§ Assigned task
Below are some records; quote exactly the lines from the one that contains "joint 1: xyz" through the one that contains "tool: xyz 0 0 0", inclusive, and no others.

§ Supplied data
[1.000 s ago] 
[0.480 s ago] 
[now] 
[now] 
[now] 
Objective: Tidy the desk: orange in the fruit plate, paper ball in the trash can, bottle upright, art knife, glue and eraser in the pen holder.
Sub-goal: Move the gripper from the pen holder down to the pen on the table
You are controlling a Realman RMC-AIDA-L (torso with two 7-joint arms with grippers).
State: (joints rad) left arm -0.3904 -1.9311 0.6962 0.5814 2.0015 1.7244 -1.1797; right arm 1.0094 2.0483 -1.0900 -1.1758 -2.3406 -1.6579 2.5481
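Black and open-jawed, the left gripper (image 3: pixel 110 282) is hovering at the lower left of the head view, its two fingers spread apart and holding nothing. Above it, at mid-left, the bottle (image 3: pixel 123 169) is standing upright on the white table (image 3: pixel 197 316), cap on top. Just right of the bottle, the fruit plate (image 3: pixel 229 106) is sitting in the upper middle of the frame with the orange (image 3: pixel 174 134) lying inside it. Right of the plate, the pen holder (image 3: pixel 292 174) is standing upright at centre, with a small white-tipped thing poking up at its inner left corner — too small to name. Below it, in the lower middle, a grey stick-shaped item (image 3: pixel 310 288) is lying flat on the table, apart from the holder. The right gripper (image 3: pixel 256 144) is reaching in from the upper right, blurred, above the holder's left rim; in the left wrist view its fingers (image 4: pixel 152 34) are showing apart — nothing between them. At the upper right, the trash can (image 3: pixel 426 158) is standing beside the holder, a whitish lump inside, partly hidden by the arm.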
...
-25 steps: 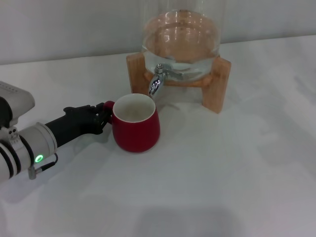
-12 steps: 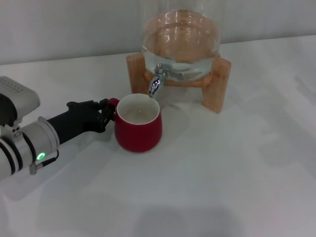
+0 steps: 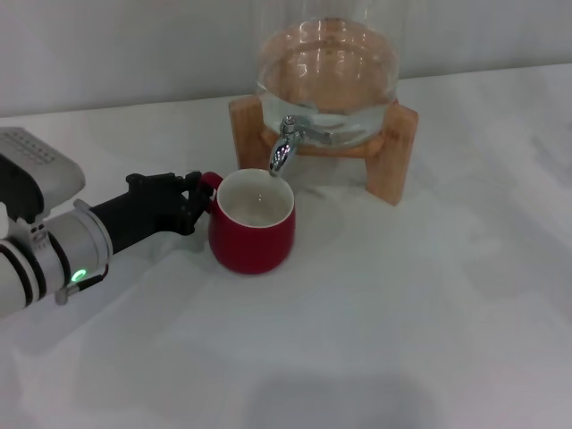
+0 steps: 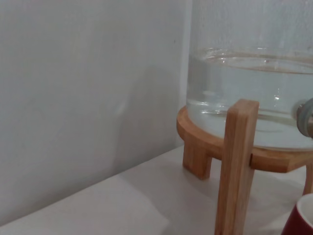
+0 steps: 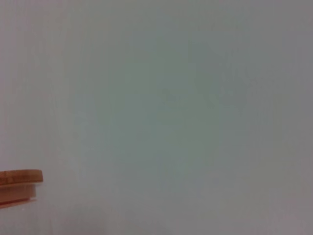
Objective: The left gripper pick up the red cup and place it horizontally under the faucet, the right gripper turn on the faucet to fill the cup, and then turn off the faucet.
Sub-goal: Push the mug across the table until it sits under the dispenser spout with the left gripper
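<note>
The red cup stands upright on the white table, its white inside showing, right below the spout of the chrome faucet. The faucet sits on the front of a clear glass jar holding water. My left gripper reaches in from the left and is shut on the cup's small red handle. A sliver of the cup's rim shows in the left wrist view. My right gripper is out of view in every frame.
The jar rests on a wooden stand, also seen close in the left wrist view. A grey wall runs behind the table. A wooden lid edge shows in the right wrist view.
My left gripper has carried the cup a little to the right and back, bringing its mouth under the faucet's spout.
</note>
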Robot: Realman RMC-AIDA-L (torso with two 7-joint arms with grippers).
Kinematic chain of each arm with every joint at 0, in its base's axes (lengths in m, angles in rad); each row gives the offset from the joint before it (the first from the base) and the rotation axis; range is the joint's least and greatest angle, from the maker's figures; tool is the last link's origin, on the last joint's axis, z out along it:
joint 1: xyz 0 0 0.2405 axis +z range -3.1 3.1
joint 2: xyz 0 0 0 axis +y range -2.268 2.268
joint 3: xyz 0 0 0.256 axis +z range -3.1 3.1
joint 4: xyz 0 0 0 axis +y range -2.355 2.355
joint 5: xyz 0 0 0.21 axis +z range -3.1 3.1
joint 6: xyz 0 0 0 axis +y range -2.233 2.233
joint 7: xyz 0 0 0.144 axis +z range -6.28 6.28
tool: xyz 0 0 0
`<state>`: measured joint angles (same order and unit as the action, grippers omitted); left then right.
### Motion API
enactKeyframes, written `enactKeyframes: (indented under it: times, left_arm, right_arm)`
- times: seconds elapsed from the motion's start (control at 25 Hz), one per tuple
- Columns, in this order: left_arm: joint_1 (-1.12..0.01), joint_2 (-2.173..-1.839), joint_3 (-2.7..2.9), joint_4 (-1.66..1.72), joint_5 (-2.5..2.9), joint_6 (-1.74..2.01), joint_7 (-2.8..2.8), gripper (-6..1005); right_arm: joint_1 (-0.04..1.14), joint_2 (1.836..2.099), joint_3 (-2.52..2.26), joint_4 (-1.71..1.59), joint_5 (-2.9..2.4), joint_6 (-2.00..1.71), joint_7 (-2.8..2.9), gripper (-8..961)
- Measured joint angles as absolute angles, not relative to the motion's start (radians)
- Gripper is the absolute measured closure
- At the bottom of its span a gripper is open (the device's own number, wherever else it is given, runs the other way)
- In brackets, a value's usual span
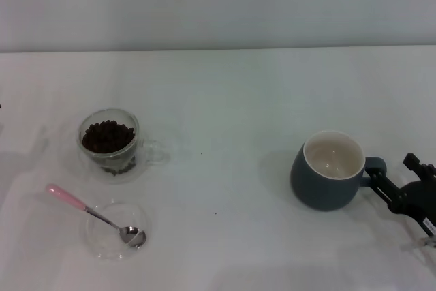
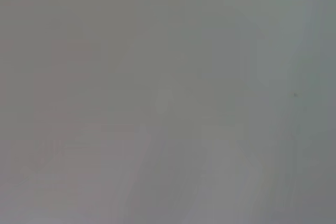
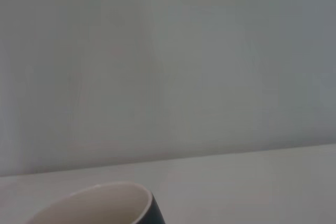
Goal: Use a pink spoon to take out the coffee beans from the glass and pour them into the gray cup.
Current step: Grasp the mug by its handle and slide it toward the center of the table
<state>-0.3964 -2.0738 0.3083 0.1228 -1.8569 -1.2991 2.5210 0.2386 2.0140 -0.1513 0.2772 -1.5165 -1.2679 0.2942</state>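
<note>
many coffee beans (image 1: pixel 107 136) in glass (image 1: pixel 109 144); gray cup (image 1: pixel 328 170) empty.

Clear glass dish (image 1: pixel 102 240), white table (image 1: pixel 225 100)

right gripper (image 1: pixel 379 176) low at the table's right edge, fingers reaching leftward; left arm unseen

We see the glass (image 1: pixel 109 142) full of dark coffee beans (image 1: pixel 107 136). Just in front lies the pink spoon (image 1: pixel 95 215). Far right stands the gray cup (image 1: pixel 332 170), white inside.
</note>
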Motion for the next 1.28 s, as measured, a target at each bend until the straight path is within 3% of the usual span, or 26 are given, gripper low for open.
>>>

§ Completed task
joint 1: xyz 0 0 0.2405 axis +z range -3.1 3.1
joint 2: xyz 0 0 0 axis +y range -2.268 2.268
joint 3: xyz 0 0 0.256 axis +z range -3.1 3.1
joint 4: xyz 0 0 0 axis +y range -2.355 2.355
joint 5: xyz 0 0 0.21 axis +z range -3.1 3.1
joint 6: xyz 0 0 0 axis +y range -2.233 2.233
joint 7: xyz 0 0 0.144 axis +z range -6.28 6.28
tool: xyz 0 0 0

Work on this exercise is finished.